David Ridler

Personal information
- Date of birth: 12 March 1976 (age 49)
- Place of birth: Liverpool, England
- Position(s): Defender

Senior career*
- Years: Team / Apps / (Gls)
- 1995–2001: Wrexham / 116 / (1)
- 2001–2003: Macclesfield Town / 56 / (0)
- 2003: Scarborough / 6 / (0)
- 2003–2005: Shrewsbury Town / 48 / (2)
- 2005–20??: Leigh RMI
- 2007: Prescot Cables
- 2007–2008: Winsford United
- 2008–2009: Caernarfon Town / 9 / (1)

= David Ridler =

English footballer and manager

David Ridler (born 12 March 1976) is an English footballer and manager.

He began his career with Wrexham, turning professional in August 1995. In May 2001, after over 100 football league appearances, he was released and joined Macclesfield Town. In March 2003 he joined Scarborough, but left in July that year to join Shrewsbury Town. In May 2004 he was part of the Conference play-off winning side that took Shrewsbury back into the Football League.

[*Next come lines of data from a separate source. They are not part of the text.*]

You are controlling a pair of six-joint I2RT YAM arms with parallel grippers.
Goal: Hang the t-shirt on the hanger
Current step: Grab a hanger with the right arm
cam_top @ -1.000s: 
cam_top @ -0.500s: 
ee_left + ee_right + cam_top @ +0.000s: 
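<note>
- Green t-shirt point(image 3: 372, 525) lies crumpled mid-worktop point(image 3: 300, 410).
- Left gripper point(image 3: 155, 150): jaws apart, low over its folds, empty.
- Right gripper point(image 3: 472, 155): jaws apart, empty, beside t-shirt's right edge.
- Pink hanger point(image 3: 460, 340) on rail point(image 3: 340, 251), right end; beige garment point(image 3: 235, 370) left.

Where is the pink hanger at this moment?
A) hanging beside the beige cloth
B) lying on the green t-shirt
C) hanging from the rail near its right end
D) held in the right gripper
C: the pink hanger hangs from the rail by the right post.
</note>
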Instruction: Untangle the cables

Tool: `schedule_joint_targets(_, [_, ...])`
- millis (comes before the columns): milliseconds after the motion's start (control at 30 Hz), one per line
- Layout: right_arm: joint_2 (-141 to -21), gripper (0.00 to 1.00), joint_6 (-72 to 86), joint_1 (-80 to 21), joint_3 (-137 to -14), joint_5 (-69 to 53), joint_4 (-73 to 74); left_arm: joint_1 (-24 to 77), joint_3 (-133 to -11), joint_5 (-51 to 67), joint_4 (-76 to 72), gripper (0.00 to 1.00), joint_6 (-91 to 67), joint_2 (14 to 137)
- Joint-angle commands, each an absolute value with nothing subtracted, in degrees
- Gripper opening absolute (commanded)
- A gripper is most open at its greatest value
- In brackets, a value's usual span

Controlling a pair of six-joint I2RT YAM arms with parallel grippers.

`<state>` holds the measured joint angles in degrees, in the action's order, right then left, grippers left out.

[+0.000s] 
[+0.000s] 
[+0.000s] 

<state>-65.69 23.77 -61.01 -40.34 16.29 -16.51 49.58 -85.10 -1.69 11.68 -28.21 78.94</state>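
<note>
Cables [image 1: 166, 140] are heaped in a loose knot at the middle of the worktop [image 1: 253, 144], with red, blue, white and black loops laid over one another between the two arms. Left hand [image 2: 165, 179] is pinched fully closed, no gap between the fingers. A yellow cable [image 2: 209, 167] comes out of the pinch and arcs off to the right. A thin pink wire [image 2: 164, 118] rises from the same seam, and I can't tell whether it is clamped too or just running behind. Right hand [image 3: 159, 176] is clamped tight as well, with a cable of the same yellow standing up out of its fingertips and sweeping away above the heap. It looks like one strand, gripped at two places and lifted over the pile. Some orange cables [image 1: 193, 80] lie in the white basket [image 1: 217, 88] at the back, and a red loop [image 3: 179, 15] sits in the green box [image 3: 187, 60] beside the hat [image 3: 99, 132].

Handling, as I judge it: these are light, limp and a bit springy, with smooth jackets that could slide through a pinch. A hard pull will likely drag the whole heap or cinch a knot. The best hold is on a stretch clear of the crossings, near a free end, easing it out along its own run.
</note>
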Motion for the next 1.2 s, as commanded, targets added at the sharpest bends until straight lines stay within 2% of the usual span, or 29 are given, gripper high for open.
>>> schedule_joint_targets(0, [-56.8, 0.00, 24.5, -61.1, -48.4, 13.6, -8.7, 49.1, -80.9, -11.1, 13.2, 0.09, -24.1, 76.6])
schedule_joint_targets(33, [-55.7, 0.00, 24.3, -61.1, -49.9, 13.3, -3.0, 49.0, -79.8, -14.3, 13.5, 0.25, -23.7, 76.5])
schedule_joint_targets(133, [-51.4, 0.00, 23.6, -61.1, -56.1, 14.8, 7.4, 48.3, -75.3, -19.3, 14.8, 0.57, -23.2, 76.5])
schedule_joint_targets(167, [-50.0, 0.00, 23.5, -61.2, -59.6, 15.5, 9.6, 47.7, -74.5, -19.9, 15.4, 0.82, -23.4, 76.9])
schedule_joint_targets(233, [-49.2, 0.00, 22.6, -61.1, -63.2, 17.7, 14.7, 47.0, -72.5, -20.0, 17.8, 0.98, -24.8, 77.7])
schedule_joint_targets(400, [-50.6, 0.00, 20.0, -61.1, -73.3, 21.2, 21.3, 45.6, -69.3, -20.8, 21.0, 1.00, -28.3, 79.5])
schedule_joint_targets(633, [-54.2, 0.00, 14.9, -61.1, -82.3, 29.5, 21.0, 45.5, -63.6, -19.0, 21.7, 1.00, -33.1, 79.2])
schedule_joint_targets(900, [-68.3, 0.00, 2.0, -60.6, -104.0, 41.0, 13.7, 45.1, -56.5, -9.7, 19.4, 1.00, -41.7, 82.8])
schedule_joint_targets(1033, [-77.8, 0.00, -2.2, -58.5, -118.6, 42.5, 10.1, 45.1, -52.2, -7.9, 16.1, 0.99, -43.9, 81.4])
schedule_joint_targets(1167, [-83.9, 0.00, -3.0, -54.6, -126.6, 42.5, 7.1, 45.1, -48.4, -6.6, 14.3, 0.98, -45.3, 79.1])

He lost his place in the Shrewsbury side and was made available for loan in September 2004.

In March 2005 he left Shrewsbury to join Conference National side Leigh RMI.

He began the 2007–08 season with Prescot Cables, but left in October 2007 to join Winsford United.

He left Winsford to join Caernarfon Town in September 2008.

On 21 May 2009 Ridler was appointed assistant manager of Prescot Cables. He became caretaker manager when boss Joe Gibliru left in November 2010 and was chosen as full-time boss a month later. He left the club to coach overseas in late 2011.

Ridler is working with Liverpool F.C. at their academy in Egypt.